**What the task requires:** Leave the images out. Give every line below again, precisely.

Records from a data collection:

*** Block opens ***

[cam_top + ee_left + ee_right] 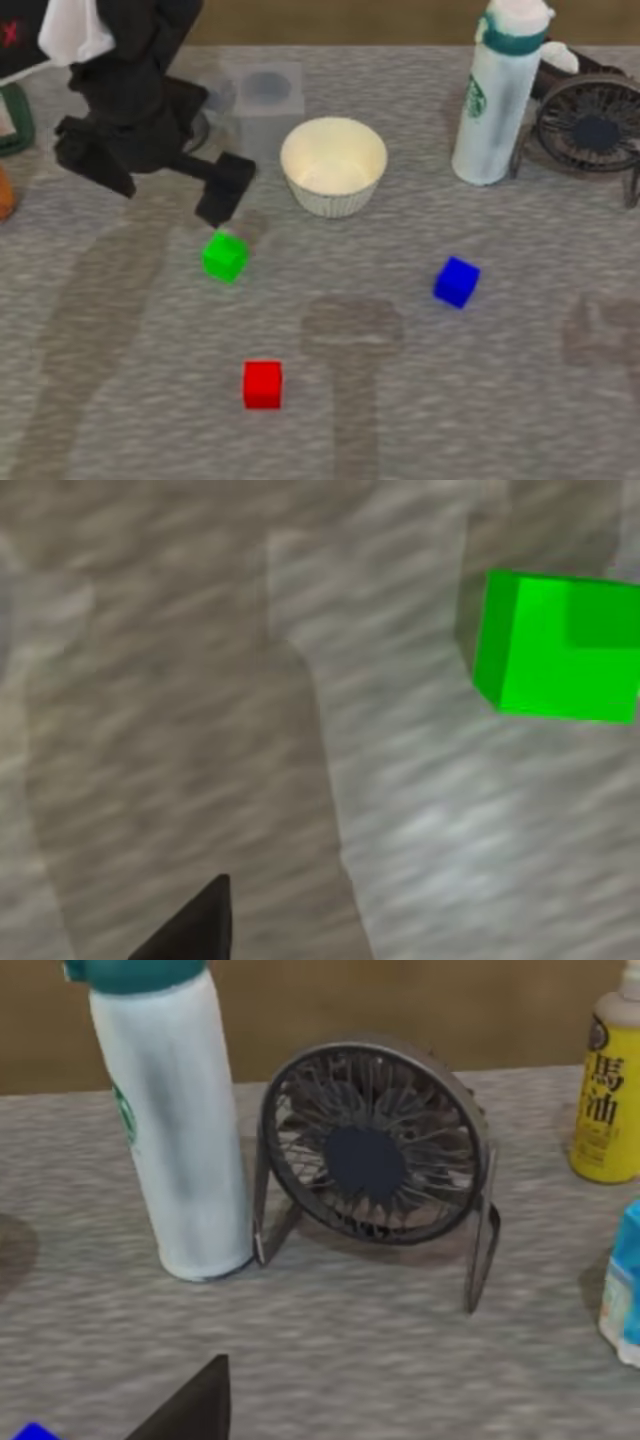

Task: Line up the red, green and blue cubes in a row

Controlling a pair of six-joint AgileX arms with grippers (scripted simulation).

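Presently on the grey table (500, 400): a green cube (225, 256) at left of centre, a red cube (262, 384) nearer the front edge and a little to its right, a blue cube (456, 281) well apart on the right half; the three lie scattered, not in a row. Left gripper (222, 205): black, hanging just behind the green cube and not touching it; whether its fingers are spread or pressed together cannot be told, only one dark fingertip (195, 925) showing in the left wrist view, with the green cube (555, 645) off to one side on bare tabletop. Right arm: out of the top view; its wrist camera faces the back right corner, and its finger state likewise cannot be told. Other items: cream ribbed bowl (333, 165) behind the cubes at centre; translucent grey block (262, 95) behind the bowl's left; white tumbler with teal lid (495, 95) at back right; small dark wire-cage desk fan (590, 125) just beside it; yellow bottle (610, 1090) beyond the fan.
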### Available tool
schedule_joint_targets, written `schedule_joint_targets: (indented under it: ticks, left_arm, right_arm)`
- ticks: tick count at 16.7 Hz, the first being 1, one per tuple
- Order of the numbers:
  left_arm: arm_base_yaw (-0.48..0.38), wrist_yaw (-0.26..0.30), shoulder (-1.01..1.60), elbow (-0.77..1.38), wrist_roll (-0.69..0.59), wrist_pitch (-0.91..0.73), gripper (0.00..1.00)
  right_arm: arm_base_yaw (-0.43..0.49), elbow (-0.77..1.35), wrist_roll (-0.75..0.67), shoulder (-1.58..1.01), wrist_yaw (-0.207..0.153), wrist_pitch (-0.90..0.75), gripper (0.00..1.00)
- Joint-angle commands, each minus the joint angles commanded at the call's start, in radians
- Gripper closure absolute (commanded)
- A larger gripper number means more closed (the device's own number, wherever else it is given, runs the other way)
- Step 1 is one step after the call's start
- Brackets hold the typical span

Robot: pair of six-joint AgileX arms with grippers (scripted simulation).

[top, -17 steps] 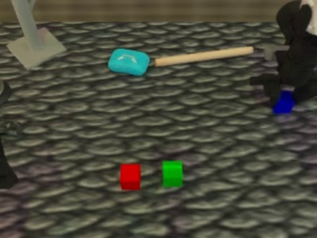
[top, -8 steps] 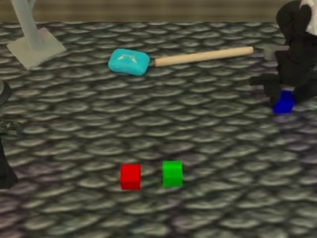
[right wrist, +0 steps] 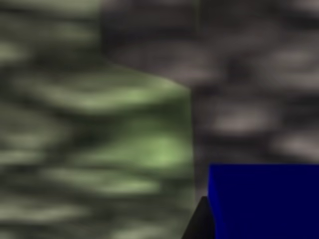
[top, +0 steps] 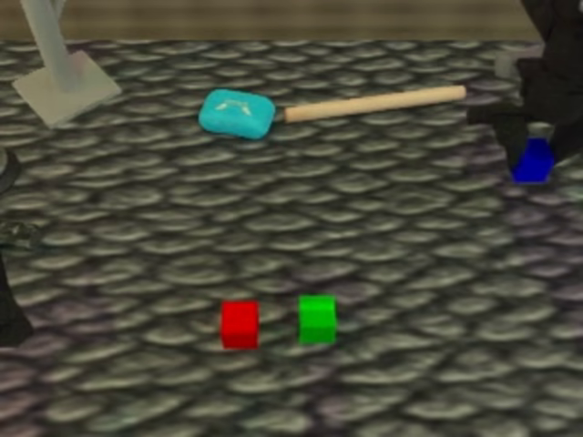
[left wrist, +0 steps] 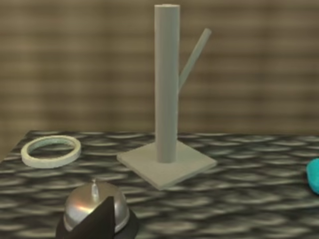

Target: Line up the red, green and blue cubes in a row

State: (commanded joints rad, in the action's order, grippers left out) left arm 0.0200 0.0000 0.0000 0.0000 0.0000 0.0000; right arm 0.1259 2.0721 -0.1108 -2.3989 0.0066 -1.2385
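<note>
Here the blue cube [top: 533, 162] (in the right jaws [top: 536, 146]) hangs near the right edge.

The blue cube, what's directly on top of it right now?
The right gripper sits over the blue cube, covering its upper part; whether the cube rests on the table is hidden.

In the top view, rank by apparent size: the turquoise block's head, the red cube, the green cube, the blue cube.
1. Turquoise block head, clearly largest.
2. Red cube and green cube look alike; no ranking.
3. Blue cube shows least, partly hidden by the right claw, so its rank is unsure.
</note>
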Motion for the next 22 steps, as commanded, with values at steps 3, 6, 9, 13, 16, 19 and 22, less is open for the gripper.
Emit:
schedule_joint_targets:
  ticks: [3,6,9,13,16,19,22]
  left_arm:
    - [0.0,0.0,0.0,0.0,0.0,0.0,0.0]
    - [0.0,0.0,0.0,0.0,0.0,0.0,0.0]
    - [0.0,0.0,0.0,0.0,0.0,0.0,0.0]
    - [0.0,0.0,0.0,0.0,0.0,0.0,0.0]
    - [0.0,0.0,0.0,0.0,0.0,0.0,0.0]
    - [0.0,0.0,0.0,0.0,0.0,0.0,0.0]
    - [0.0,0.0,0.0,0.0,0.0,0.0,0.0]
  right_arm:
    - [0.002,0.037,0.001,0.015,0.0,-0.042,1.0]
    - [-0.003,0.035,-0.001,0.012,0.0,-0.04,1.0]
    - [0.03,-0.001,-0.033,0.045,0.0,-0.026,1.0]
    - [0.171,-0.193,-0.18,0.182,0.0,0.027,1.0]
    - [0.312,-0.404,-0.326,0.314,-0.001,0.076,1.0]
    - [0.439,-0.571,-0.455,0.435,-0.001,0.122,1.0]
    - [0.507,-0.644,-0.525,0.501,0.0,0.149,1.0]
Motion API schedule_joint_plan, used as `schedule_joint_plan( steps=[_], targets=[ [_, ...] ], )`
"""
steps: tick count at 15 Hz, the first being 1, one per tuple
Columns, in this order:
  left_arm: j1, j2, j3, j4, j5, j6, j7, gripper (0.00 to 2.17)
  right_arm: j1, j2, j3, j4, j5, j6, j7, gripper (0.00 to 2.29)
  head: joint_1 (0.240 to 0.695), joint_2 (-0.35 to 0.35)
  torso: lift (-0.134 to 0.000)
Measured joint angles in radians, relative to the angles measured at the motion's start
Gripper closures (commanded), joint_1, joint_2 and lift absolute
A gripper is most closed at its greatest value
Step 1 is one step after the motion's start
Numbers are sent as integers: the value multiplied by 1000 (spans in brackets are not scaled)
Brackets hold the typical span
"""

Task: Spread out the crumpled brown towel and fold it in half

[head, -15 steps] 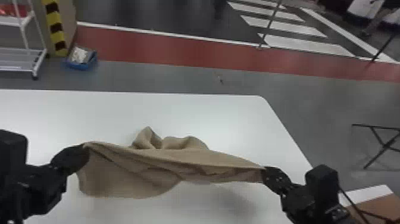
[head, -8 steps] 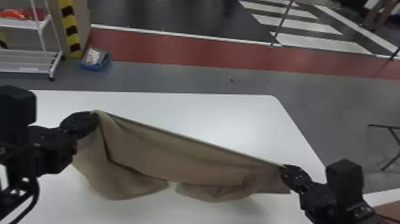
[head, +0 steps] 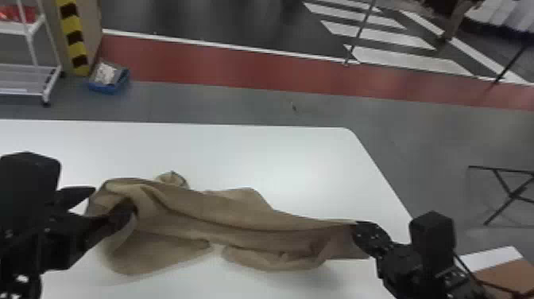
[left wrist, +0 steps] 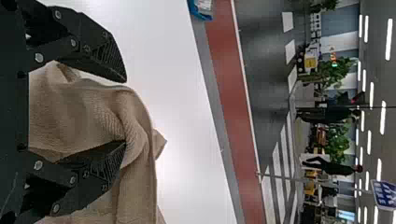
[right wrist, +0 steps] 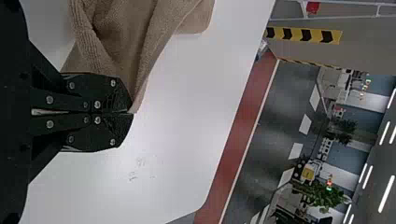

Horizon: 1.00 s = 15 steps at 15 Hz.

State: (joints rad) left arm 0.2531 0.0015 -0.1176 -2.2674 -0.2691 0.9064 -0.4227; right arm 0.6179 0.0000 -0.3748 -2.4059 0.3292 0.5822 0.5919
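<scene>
left jaws: spread apart; towel (head: pixel 222 214) sits between the fingers (left wrist: pixel 100 51) of my left gripper (head: pixel 113 199) and drapes over the lower one in the head view
right jaws: clenched on a towel corner, tips of my right gripper (head: pixel 355 228) together
towel: brown, bunched, over the near half of the white table (head: pixel 278 155), strung between my two grippers; long creases run sideways, small curl on the far side near my left, two rounded lobes on the near side with a gap between
in the way: towel cloth wrapped around my lower left finger; my own arms at both ends of the towel
table edges: far edge well beyond the towel; right edge slants near my right gripper, rounded far corner
room: white tabletop between towel and far edge, more past the towel toward the right corner
past far edge: blue bin (head: pixel 106 89) on the floor, white cart (head: pixel 44 88) and yellow-black striped post (head: pixel 74 37) off to the left
right side: black folding legs (head: pixel 514 195) on the floor, brown-and-white surface (head: pixel 504 274) beyond my right arm
</scene>
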Motion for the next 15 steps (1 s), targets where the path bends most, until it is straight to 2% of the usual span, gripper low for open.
schedule_joint_plan(
  steps=[2,5,9,12,15],
  targets=[
    [31,0,55,-16,1,18,-36,33,-8,0,-7,13,-1,2,-1,2182,695,-274,-125],
    [54,0,119,-15,14,19,-39,36,-21,0,-40,39,-2,10,-10,2182,695,-262,-125],
    [57,0,129,9,23,17,-39,36,-34,0,-96,57,-15,56,-47,2182,695,-313,-125],
    [56,0,129,23,23,14,-46,76,-38,0,-148,59,-69,73,-53,2182,695,-342,-125],
    [59,0,135,38,21,6,-117,90,-37,0,-145,57,-85,68,-52,2179,695,-350,-125]
  ],
)
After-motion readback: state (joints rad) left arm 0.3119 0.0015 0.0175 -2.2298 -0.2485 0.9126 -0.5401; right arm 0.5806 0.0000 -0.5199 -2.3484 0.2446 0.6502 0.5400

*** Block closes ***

**Output below:**
[cam_top + ee_left + ee_right] 

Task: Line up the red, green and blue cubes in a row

Controlling a pair of six-joint AgileX arms with grippers (scripted simulation).

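Presently on the grey table (500, 400): a green cube (225, 256) at left of centre, a red cube (262, 384) nearer the front edge and a little to its right, a blue cube (456, 281) well apart on the right half; the three lie scattered, not in a row. Left gripper (222, 205): black, hanging just behind the green cube and not touching it; whether its fingers are spread or pressed together cannot be told, only one dark fingertip (195, 925) showing in the left wrist view, with the green cube (555, 645) off to one side on bare tabletop. Right arm: out of the top view; its wrist camera faces the back right corner, and its finger state likewise cannot be told. Other items: cream ribbed bowl (333, 165) behind the cubes at centre; translucent grey block (262, 95) behind the bowl's left; white tumbler with teal lid (495, 95) at back right; small dark wire-cage desk fan (590, 125) just beside it; yellow bottle (610, 1090) beyond the fan.
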### Available tool
schedule_joint_targets, written `schedule_joint_targets: (indented under it: ticks, left_arm, right_arm)`
- ticks: tick count at 16.7 Hz, the first being 1, one per tuple
- Order of the numbers:
  left_arm: arm_base_yaw (-0.48..0.38), wrist_yaw (-0.26..0.30), shoulder (-1.01..1.60), elbow (-0.77..1.38), wrist_roll (-0.69..0.59), wrist_pitch (-0.91..0.73), gripper (0.00..1.00)
  right_arm: arm_base_yaw (-0.43..0.49), elbow (-0.77..1.35), wrist_roll (-0.75..0.67), shoulder (-1.58..1.01), wrist_yaw (-0.207..0.153), wrist_pitch (-0.90..0.75), gripper (0.00..1.00)
- Joint-angle commands, each minus the joint angles commanded at the call's start, in radians
- Gripper closure absolute (commanded)
- A larger gripper number means more closed (the device's own number, wherever else it is given, runs the other way)
- Step 1 is one step after the call's start
- Brackets hold the typical span

Robot: pair of six-joint AgileX arms with grippers (scripted simulation).

[top, -17 steps] 
[top, -8 steps] 
[right wrist, +0 steps] 
[top, +0 steps] 
[left wrist, +0 steps] 

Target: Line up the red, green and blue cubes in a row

State: (commanded joints rad, in the action's order, grippers left out) left arm 0.0200 0.0000 0.0000 0.0000 0.0000 0.0000; right arm 0.1259 2.0721 -0.1108 -2.3989 0.0066 -1.2385
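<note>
Here the blue cube [top: 533, 162] (in the right jaws [top: 536, 146]) hangs near the right edge.

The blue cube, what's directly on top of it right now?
The right gripper sits over the blue cube, covering its upper part; whether the cube rests on the table is hidden.

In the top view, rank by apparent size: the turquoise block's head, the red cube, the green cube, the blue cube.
1. Turquoise block head, clearly largest.
2. Red cube and green cube look alike; no ranking.
3. Blue cube shows least, partly hidden by the right claw, so its rank is unsure.
</note>
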Motion for the next 22 steps, as commanded, with values at steps 3, 6, 9, 13, 16, 19 and 22, less is open for the gripper.
Emit:
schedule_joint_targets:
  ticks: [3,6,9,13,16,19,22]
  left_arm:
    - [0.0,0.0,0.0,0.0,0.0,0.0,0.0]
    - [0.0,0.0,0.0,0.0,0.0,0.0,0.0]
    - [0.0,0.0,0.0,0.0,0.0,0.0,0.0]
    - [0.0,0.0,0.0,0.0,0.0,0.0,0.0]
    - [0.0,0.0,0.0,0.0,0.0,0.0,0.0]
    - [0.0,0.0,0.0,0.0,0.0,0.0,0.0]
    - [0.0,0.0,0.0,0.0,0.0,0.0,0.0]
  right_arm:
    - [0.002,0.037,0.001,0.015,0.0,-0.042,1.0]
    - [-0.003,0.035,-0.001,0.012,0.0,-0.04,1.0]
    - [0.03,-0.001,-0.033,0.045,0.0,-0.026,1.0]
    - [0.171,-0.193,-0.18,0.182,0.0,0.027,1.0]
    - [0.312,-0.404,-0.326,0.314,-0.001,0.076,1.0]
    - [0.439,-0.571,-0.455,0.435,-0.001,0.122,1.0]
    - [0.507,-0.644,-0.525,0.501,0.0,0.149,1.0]
Motion API schedule_joint_plan, used as `schedule_joint_plan( steps=[_], targets=[ [_, ...] ], )`
"""
steps: tick count at 15 Hz, the first being 1, one per tuple
Columns, in this order:
  left_arm: j1, j2, j3, j4, j5, j6, j7, gripper (0.00 to 2.17)
  right_arm: j1, j2, j3, j4, j5, j6, j7, gripper (0.00 to 2.29)
  head: joint_1 (0.240 to 0.695), joint_2 (-0.35 to 0.35)
  torso: lift (-0.134 to 0.000)
Measured joint angles in radians, relative to the angles measured at the motion's start
Gripper closures (commanded), joint_1, joint_2 and lift absolute
A gripper is most closed at its greatest value
Step 1 is one step after the motion's start
Numbers are sent as integers: the value multiplied by 1000 (spans in brackets are not scaled)
Brackets hold the typical span
"""

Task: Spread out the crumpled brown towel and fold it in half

[head, -15 steps] 
[head, -8 steps] 
[head, +0 steps] 
[left wrist, +0 steps] 
[right wrist, +0 steps] 

Horizon: 1.00 s = 15 steps at 15 Hz.

State: (joints rad) left arm 0.2531 0.0015 -0.1176 -2.2674 -0.2691 0.9064 -0.4227; right arm 0.6179 0.0000 -0.3748 -2.4059 0.3292 0.5822 0.5919
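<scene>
left jaws: spread apart; towel (head: pixel 222 214) sits between the fingers (left wrist: pixel 100 51) of my left gripper (head: pixel 113 199) and drapes over the lower one in the head view
right jaws: clenched on a towel corner, tips of my right gripper (head: pixel 355 228) together
towel: brown, bunched, over the near half of the white table (head: pixel 278 155), strung between my two grippers; long creases run sideways, small curl on the far side near my left, two rounded lobes on the near side with a gap between
in the way: towel cloth wrapped around my lower left finger; my own arms at both ends of the towel
table edges: far edge well beyond the towel; right edge slants near my right gripper, rounded far corner
room: white tabletop between towel and far edge, more past the towel toward the right corner
past far edge: blue bin (head: pixel 106 89) on the floor, white cart (head: pixel 44 88) and yellow-black striped post (head: pixel 74 37) off to the left
right side: black folding legs (head: pixel 514 195) on the floor, brown-and-white surface (head: pixel 504 274) beyond my right arm
</scene>
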Motion for the next 15 steps (1 s), targets where the path bends most, until it is straight to 2% of the usual span, gripper low for open.
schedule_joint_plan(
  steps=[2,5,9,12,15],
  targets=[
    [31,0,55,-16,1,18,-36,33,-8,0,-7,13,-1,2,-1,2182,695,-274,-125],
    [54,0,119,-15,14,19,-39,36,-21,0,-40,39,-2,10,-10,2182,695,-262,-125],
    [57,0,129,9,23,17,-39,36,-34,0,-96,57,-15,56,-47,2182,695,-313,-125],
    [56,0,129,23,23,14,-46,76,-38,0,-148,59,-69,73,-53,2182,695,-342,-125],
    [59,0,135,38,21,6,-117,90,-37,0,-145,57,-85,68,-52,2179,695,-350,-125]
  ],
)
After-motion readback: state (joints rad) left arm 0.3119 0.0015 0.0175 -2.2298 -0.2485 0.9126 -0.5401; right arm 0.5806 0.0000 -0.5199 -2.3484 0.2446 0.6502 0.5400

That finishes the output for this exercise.